■ EXERCISE DIRECTIONS
Give back exactly the lines of the data below, starting with the line that has "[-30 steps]" and going on through the line that has "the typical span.".

■ EXERCISE DATA
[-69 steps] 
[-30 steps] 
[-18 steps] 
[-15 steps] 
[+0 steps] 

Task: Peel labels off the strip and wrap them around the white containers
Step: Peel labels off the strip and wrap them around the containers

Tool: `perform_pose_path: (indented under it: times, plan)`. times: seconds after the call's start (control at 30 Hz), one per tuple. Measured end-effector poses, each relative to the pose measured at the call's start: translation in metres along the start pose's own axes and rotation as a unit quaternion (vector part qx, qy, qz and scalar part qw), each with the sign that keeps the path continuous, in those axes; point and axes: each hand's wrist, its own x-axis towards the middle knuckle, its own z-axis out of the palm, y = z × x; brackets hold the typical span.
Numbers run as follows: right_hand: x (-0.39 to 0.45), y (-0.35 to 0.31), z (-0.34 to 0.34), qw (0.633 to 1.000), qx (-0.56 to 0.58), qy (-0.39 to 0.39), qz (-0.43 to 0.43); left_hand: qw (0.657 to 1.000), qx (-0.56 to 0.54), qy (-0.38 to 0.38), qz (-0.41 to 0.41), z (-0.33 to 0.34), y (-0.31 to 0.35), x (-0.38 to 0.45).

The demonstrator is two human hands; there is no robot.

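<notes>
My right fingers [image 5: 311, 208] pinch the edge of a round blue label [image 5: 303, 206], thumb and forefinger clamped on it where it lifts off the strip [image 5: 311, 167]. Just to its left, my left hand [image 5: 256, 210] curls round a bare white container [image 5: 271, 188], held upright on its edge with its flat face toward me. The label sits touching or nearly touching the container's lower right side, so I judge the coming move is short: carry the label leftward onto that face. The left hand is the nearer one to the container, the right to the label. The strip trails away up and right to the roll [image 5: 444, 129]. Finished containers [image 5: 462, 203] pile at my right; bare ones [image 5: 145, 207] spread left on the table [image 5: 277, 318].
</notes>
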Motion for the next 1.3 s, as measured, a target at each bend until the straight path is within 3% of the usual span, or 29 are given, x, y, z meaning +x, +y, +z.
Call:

■ YOUR SOLUTION
[-30 steps] 
[-18 steps] 
[-15 steps] 
[+0 steps] 

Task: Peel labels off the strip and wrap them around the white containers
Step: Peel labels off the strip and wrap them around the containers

Tool: `perform_pose_path: (indented under it: times, plan)`. times: seconds after the call's start (control at 30 Hz), one per tuple. Measured end-effector poses, each relative to the pose measured at the call's start: translation in metres along the start pose's own axes and rotation as a unit quaternion (vector part qx, qy, qz and scalar part qw), each with the sign that keeps the path continuous, in those axes; point and axes: each hand's wrist, its own x-axis towards the middle knuckle, its own z-axis out of the palm, y = z × x; brackets hold the typical span.

There's no more to the output.